• Requirement: Copy word for word, please, the lines of the entries below running from the one containing "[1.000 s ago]" to the one containing "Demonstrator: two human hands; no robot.", both ends included.

• Recorded data:
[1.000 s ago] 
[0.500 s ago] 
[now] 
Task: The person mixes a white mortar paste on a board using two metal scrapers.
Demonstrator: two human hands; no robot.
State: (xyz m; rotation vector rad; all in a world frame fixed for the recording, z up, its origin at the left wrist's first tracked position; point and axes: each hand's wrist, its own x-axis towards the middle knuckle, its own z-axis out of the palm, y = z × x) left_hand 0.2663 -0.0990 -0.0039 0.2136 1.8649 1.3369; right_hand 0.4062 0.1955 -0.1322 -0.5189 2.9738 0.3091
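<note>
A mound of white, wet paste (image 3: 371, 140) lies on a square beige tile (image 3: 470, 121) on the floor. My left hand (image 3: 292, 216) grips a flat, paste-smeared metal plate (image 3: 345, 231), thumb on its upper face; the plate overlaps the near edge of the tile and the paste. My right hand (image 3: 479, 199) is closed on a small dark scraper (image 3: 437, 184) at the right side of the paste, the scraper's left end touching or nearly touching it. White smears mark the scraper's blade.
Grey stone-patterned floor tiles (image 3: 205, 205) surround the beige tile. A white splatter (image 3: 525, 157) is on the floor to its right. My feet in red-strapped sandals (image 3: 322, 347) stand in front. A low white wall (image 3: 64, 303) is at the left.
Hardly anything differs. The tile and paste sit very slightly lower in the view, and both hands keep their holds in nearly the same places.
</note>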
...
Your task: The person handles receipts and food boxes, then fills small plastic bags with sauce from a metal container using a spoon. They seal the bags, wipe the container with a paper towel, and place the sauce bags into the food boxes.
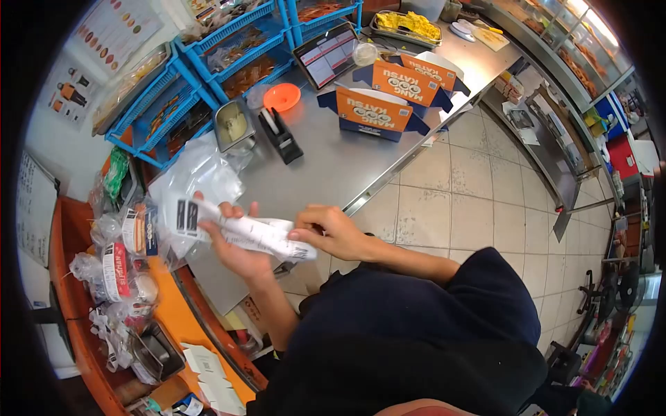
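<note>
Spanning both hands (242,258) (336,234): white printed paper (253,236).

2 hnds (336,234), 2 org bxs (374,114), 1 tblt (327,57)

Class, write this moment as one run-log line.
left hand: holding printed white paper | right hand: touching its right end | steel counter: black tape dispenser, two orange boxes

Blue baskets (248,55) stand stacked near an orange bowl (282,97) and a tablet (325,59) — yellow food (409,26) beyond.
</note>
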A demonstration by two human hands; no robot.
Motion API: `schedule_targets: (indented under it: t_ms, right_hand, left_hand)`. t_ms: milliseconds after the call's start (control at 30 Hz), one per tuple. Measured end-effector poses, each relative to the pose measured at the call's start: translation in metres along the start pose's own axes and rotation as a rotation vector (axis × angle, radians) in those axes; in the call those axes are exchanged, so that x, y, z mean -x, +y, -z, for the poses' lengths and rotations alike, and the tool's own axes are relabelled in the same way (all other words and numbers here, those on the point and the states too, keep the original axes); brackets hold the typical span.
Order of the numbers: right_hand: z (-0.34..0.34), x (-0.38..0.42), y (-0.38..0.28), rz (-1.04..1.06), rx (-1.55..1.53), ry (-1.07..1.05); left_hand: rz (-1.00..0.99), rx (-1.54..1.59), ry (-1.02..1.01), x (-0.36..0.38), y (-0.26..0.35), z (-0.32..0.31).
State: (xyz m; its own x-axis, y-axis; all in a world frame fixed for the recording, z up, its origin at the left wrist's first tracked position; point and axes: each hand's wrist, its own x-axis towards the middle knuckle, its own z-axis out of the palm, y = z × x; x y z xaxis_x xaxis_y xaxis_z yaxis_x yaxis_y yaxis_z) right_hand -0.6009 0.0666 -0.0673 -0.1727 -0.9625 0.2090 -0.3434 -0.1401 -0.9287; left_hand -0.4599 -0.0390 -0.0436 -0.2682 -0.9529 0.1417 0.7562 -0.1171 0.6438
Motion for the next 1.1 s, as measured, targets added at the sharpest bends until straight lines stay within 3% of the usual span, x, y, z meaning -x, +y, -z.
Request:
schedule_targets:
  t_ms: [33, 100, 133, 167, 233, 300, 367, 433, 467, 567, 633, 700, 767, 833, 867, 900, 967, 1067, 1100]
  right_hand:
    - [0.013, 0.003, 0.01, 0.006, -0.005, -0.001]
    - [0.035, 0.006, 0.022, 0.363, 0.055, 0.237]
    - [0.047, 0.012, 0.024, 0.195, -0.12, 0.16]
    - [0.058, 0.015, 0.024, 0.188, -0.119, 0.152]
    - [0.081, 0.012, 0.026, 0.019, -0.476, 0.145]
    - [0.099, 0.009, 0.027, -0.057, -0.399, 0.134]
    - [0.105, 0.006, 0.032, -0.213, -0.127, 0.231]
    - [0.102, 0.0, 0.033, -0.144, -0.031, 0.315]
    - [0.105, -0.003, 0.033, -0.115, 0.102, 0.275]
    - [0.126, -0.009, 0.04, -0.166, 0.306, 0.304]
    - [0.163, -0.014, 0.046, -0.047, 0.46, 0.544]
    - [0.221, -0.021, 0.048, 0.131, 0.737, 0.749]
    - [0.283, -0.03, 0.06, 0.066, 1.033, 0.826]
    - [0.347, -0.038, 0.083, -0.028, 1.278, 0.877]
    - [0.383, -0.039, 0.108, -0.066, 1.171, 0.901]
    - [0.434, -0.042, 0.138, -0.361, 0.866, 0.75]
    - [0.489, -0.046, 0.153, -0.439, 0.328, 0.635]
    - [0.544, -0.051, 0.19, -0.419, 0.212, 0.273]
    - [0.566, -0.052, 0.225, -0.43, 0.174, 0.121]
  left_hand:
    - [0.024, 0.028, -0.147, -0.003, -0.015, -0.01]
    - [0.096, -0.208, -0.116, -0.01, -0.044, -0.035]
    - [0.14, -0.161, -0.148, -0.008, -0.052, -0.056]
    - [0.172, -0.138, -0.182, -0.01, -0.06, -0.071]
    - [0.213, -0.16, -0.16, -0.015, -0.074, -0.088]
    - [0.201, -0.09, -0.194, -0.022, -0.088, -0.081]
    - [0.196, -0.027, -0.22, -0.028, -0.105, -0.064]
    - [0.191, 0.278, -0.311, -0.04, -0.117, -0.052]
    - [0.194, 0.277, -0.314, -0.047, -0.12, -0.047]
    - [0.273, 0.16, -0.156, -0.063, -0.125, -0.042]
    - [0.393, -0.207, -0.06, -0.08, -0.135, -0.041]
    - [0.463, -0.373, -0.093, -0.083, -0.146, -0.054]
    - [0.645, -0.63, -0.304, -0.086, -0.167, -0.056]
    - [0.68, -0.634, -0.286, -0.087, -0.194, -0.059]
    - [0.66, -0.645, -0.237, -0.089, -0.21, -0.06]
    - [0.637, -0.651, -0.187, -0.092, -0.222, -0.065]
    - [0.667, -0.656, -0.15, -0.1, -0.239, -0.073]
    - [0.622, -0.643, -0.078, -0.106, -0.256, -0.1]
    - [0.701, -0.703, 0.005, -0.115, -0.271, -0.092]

• Answer to the problem:
[1.000 s ago] 
[0.500 s ago] 
[now] 
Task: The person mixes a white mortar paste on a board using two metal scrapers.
Demonstrator: two human hands; no robot.

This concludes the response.